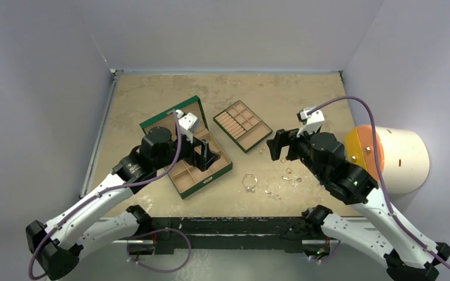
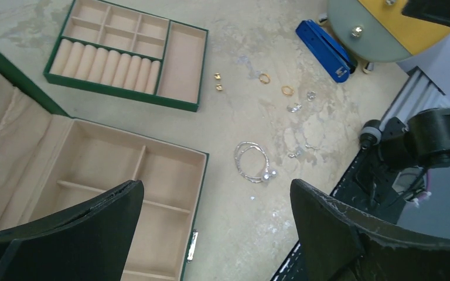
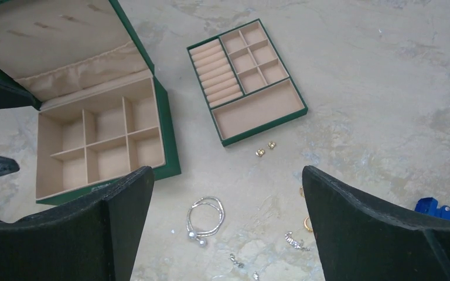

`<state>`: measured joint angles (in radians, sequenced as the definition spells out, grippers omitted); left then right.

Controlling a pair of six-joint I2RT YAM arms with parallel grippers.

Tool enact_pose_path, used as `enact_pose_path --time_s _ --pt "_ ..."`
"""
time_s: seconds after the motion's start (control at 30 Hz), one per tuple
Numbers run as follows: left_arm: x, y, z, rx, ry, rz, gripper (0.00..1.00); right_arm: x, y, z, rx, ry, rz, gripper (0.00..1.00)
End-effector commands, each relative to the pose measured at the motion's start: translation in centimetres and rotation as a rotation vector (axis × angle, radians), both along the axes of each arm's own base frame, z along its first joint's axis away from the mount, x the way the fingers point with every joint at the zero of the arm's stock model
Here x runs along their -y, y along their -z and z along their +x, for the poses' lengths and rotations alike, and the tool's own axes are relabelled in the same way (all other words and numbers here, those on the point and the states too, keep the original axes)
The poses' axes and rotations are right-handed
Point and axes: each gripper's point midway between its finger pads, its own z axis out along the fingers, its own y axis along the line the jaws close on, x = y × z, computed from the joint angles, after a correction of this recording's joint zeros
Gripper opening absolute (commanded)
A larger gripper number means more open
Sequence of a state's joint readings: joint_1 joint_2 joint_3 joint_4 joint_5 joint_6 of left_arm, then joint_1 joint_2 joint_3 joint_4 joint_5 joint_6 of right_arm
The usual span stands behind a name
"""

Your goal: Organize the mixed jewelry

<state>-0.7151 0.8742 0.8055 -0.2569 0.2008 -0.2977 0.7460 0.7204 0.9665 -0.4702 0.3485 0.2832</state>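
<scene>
Left tool (image 2: 217,186): I read it as spread wide with nothing in it, hanging over the right half of the green box (image 3: 167,137).
Right tool (image 3: 227,175): I see it just as wide, gripping nothing, off to the right of the green box and above the loose pieces.
Green box: lid up, its beige compartments showing, flat on the worktop (image 1: 152,99).
Tray (image 2: 123,93): lifted out, lying just beyond the green box's right corner and apart from it.
Jewelry (image 2: 269,111): all of it on the bare worktop to the right of the green box, none inside that I can see.
Hoop (image 2: 251,163): the thin silvery one, nearest the green box.
Gold studs (image 2: 218,82): a pair farther out, close to the tray's edge.
Gold rings (image 2: 264,77): two, farther right from the green box again.
Silver bits (image 2: 296,108): scattered near the rings, too small for me to name.
Blue clip (image 2: 325,50): farthest from the green box, past the rings.
</scene>
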Motion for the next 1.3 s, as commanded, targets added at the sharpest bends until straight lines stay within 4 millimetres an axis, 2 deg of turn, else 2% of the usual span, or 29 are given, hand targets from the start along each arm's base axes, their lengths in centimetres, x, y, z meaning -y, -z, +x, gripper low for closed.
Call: enact_pose_path --time_s 0.0,0.1,0.4,0.77,1.27 --pt "-0.9 -2.7 1.0 0.088 -0.061 -0.019 0.95 0.2 -1.5 0.0 0.008 0.017 0.019 0.99" --pt "-1.2 -3.1 1.0 0.094 -0.081 -0.033 0.95 1.1 -1.4 0.2 -0.006 0.063 -0.018 0.99" --pt "-1.8 -4.5 0.7 0.111 -0.110 -0.076 0.97 1.4 -0.4 -0.4 -0.045 0.038 -0.078 0.98" --pt "-2.5 -5.1 0.8 0.112 -0.152 -0.092 0.97 0.8 3.1 -1.8 -0.186 0.021 -0.063 0.87" --pt "-2.5 -4.5 1.1 0.091 -0.166 -0.075 0.97 -1.9 11.6 -1.4 -0.373 0.052 -0.007 0.60"
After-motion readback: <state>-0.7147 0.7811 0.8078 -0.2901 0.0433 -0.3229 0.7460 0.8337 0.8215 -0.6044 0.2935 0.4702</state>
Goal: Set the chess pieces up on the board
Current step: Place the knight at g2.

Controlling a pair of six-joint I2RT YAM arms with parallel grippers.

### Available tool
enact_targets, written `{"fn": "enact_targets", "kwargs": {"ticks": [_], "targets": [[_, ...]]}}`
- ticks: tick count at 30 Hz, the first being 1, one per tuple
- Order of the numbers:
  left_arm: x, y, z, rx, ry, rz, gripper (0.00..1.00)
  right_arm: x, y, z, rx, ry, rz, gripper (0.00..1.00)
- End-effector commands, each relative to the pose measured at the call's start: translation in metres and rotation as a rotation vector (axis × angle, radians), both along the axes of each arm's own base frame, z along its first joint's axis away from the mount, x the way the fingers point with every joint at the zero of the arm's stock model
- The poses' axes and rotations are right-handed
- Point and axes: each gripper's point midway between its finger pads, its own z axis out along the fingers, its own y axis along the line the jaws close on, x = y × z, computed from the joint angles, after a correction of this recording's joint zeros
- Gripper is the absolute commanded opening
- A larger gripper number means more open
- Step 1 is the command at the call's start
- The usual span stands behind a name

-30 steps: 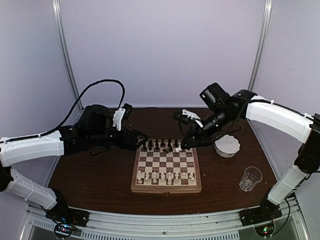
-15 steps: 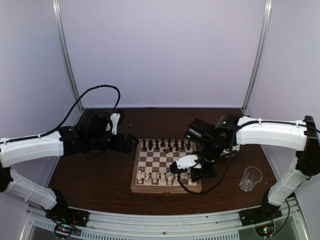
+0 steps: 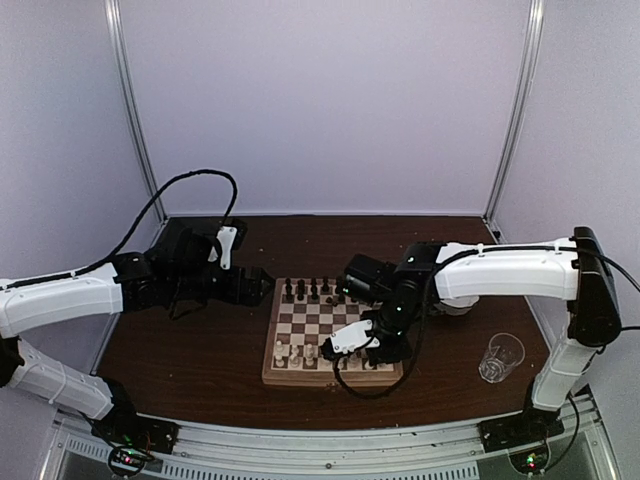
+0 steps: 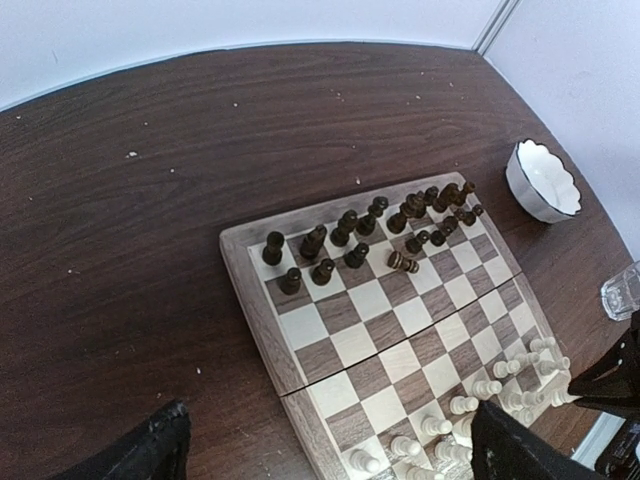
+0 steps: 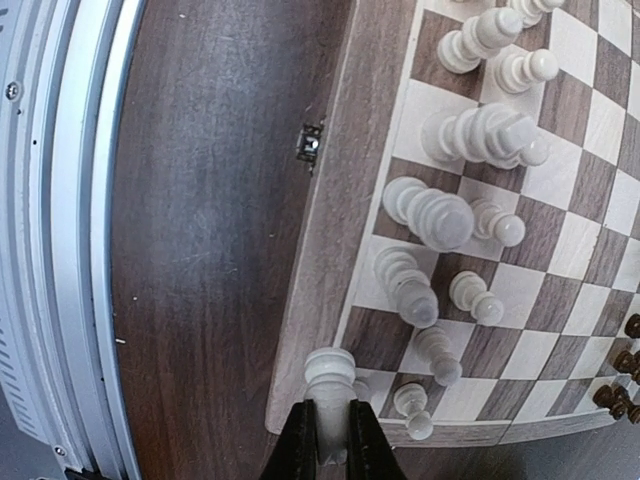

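The right gripper (image 5: 330,425) is clamping a cream-white chess piece (image 5: 329,372) between its fingers, at the near right corner of the board (image 5: 322,230). The left gripper (image 3: 262,284) is hovering beside the board's far left corner (fingers spread wide), holding nothing.

Table (image 3: 190,350): dark wood-grain, a few pale specks.
Bowl (image 4: 543,180): white, scalloped rim, upright on table's right side.
Glass (image 3: 501,357): clear tumbler, upright, table's near right corner.
Rail (image 3: 300,437): grey metal, along table's near edge.

Soft, even light (wrist views warped)
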Motion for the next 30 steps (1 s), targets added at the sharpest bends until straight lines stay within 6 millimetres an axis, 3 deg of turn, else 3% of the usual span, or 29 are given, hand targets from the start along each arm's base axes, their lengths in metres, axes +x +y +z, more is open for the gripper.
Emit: {"fn": "enact_targets", "kwargs": {"ticks": [1,30], "targets": [[0.001,-0.002,0.002,-0.019,-0.005,-0.003,0.97,0.013,0.004,0.0,-0.022,-0.05,-0.009,0.05],[0.001,-0.008,-0.006,-0.027,0.011,-0.028,0.97,0.027,0.004,-0.02,-0.093,-0.087,-0.038,0.09]]}}
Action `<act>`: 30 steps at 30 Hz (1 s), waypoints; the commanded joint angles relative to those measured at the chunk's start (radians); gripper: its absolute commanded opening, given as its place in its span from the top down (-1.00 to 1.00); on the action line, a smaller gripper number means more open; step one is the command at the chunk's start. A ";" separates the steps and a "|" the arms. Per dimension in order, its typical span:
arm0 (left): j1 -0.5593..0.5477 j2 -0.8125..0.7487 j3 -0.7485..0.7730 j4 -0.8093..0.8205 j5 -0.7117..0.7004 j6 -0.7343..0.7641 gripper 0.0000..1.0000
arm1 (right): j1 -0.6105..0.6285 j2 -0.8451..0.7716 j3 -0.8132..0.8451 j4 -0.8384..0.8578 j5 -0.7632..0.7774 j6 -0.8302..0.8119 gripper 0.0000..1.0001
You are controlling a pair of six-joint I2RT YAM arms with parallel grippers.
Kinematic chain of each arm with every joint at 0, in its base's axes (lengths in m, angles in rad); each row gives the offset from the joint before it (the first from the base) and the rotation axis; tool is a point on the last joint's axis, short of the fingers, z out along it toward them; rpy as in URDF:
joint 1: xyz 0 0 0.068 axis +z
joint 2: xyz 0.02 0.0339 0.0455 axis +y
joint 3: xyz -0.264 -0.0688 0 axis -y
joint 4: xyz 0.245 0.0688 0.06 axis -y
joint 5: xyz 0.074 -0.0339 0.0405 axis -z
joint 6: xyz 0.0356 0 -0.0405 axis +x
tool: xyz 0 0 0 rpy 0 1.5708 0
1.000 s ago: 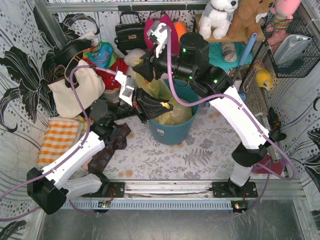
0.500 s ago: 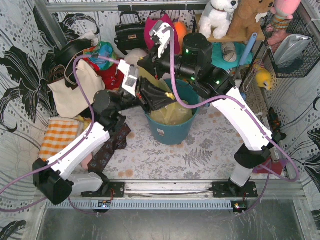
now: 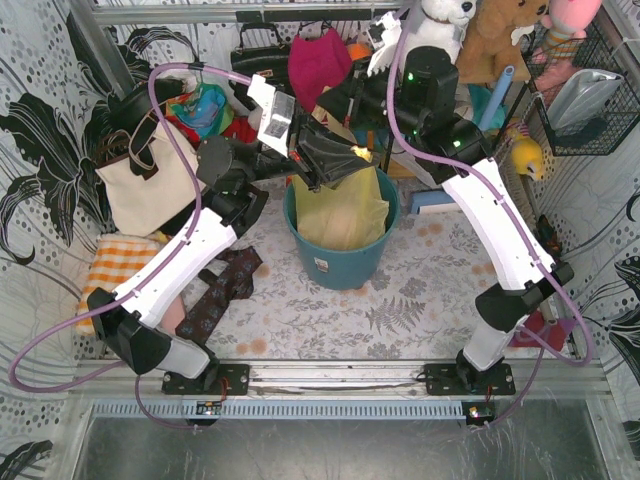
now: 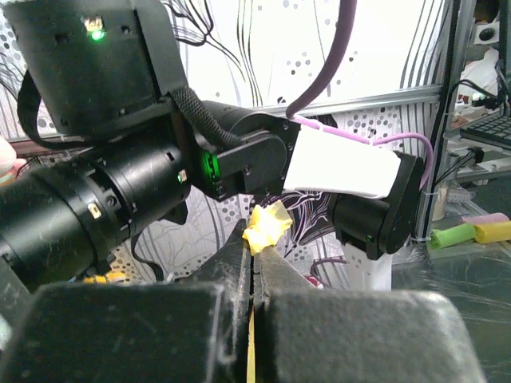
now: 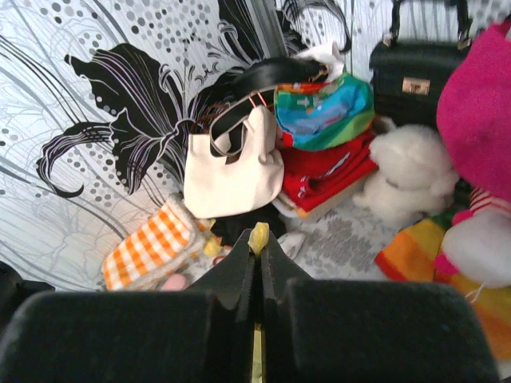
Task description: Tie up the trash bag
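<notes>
Backdrop: floral walls (image 3: 40, 150); patterned worktop (image 3: 400, 300) carrying a teal bucket (image 3: 340, 265).
Bag (image 3: 340, 210): thin translucent yellow, crinkled, seated in the bucket.
Axis: long axis rises from the bucket, top pointing at both pincers.
Left pincer (image 4: 254, 239): clamped on a yellow bag corner.
Right pincer (image 5: 258, 243): clamped on another yellow scrap.
Change: a second ago the bag slumped lower; both arms have lifted rearward, and the right pincer has closed.
</notes>
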State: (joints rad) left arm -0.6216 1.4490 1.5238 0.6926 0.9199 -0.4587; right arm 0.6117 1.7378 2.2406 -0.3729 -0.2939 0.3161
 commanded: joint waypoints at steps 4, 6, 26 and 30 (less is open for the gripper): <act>0.021 0.021 -0.046 0.081 -0.016 0.002 1.00 | -0.018 -0.158 -0.218 0.155 -0.012 0.162 1.00; 0.033 0.016 -0.082 0.134 -0.039 -0.027 1.00 | -0.023 -0.199 -0.285 0.184 0.015 0.177 1.00; 0.091 -0.055 -0.256 0.338 -0.084 -0.141 1.00 | -0.036 -0.198 -0.336 0.384 -0.066 0.422 1.00; 0.090 -0.048 -0.253 0.338 -0.082 -0.141 1.00 | -0.036 -0.156 -0.312 0.425 -0.152 0.488 1.00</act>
State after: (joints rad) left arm -0.5358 1.4158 1.2743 0.9775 0.8375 -0.5911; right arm 0.5789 1.5494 1.8828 -0.0372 -0.3454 0.7181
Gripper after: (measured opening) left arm 0.010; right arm 0.004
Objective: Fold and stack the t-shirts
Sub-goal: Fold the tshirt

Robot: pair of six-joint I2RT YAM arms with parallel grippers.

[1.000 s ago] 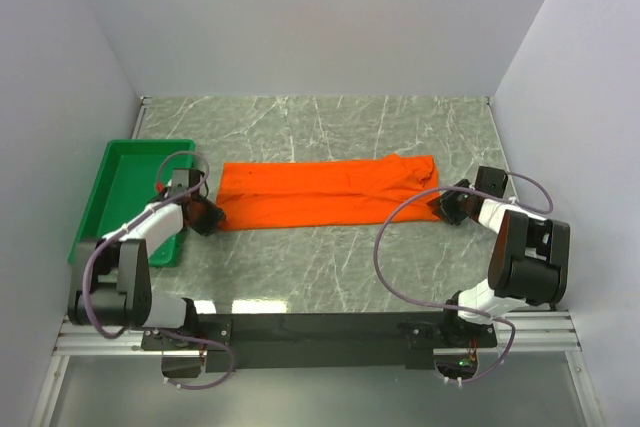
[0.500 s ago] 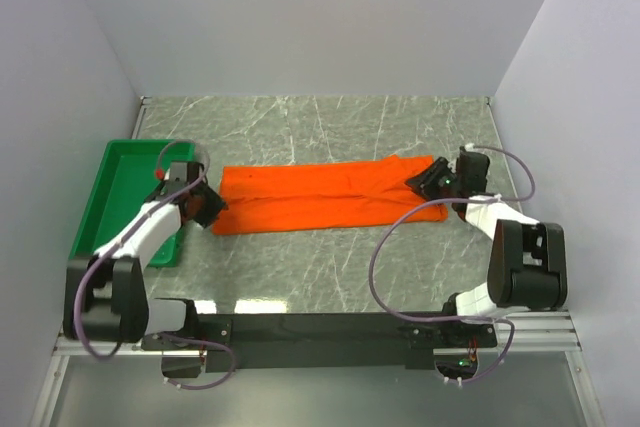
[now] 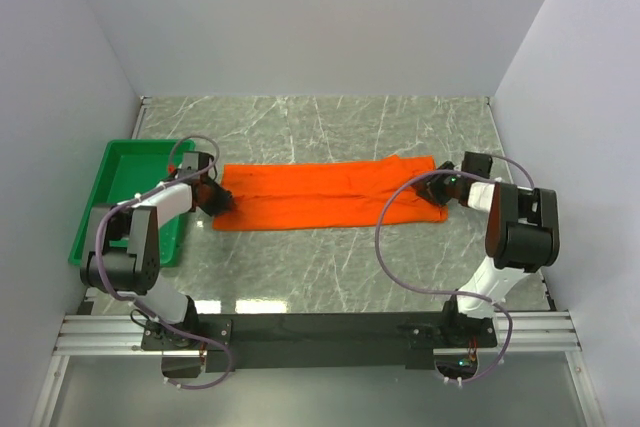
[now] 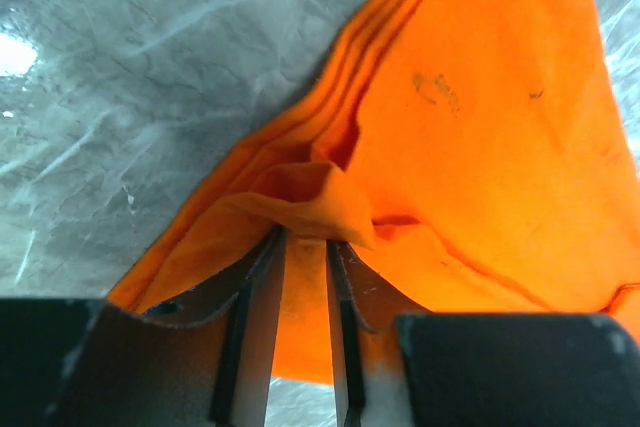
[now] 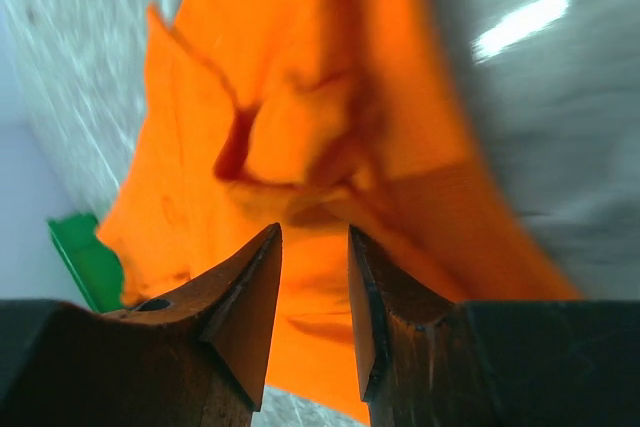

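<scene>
The orange t-shirt (image 3: 320, 195) lies as a long folded strip across the middle of the table, left to right. My left gripper (image 3: 218, 197) is at its left end. In the left wrist view the gripper (image 4: 305, 237) has its jaws close together, with a bunched fold of the t-shirt (image 4: 480, 127) pinched at the tips. My right gripper (image 3: 428, 187) is at the strip's right end. In the right wrist view the gripper (image 5: 315, 237) has its jaws apart, low over the wrinkled t-shirt (image 5: 290, 67), with nothing between them.
A green tray (image 3: 120, 177) stands at the left edge of the marble table, just left of my left gripper; it also shows far off in the right wrist view (image 5: 85, 257). White walls close the table on three sides.
Both grippers have moved inward onto the ends of the shirt strip. The left end of the strip now bunches at my left jaws. The right end has shifted slightly.
</scene>
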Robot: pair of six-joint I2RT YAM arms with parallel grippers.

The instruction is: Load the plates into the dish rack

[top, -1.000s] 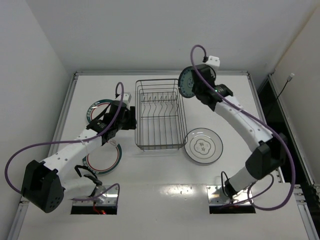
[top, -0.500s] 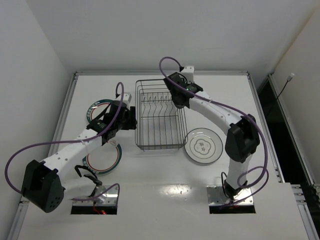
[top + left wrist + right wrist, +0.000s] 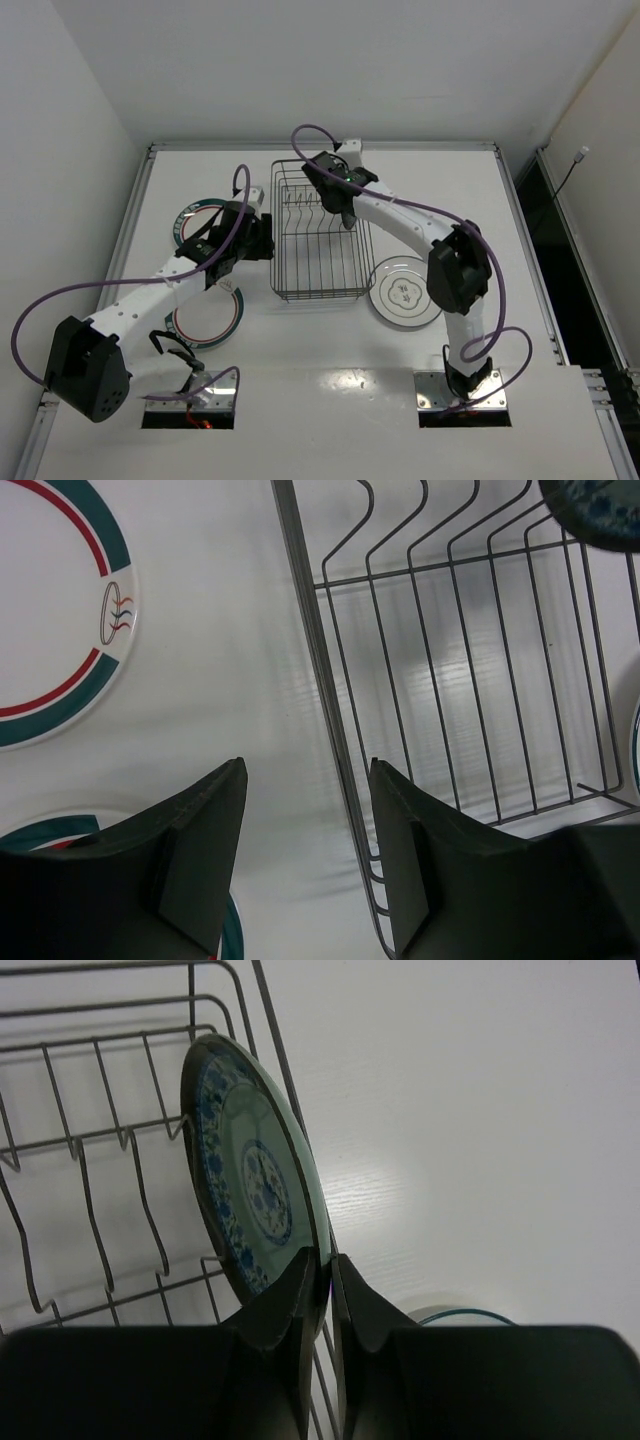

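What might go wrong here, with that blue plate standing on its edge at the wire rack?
1. The right end effector pinches only the rim of the blue plate, which stands on edge beside one side wall of the dish rack. Released before it sits between the wires, it may tip or slide.
2. The left end effector hangs open above the rack's other side wall; dipping there might knock the rack and jolt the plate.

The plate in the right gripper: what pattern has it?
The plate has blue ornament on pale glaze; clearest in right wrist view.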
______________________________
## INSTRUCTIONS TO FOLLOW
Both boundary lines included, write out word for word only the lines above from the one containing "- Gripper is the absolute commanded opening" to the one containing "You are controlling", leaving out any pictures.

## YOUR RESPONSE
- Gripper is the absolute commanded opening
- A larger gripper number means more open
- Step 1 is the command at the call's start
- The usual span stands behind a name

-30 steps: 
-15 steps: 
+0 steps: 
+0 steps: 
+0 steps: 

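The right gripper (image 5: 330,425) is clamping a cream-white chess piece (image 5: 329,372) between its fingers, at the near right corner of the board (image 5: 322,230). The left gripper (image 3: 262,284) is hovering beside the board's far left corner (fingers spread wide), holding nothing.

Table (image 3: 190,350): dark wood-grain, a few pale specks.
Bowl (image 4: 543,180): white, scalloped rim, upright on table's right side.
Glass (image 3: 501,357): clear tumbler, upright, table's near right corner.
Rail (image 3: 300,437): grey metal, along table's near edge.

Soft, even light (wrist views warped)
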Motion for the next 30 steps (1 s), targets added at the sharpest bends until straight lines stay within 6 millimetres an axis, 3 deg of turn, else 3% of the usual span, or 29 are given, hand targets from the start along each arm's base axes, their lengths in metres, axes +x +y +z, more is open for the gripper.
Emit: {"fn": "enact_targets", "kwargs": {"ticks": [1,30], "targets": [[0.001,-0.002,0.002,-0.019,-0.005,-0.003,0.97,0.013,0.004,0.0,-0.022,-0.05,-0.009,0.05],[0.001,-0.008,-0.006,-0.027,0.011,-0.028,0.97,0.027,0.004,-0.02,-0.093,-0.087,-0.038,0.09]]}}
Action `<act>`: 30 steps at 30 Hz (1 s), waypoints; the commanded joint angles relative to those measured at the chunk's start (radians); gripper: its absolute commanded opening, given as its place in its span from the top down (-1.00 to 1.00); on the action line, a smaller gripper number means more open; step one is the command at the chunk's start. A ";" separates the steps and a "|" the arms. Per dimension in order, its typical span:
arm0 (left): j1 -0.5593..0.5477 j2 -0.8125..0.7487 j3 -0.7485..0.7730 j4 -0.8093..0.8205 j5 -0.7117..0.7004 j6 -0.7343..0.7641 gripper 0.0000..1.0000
arm1 (right): j1 -0.6105..0.6285 j2 -0.8451..0.7716 j3 -0.8132..0.8451 j4 -0.8384..0.8578 j5 -0.7632..0.7774 j6 -0.8302..0.8119 gripper 0.0000..1.0001
You are controlling a pair of six-joint I2RT YAM arms with parallel grippers.

That is the complete output.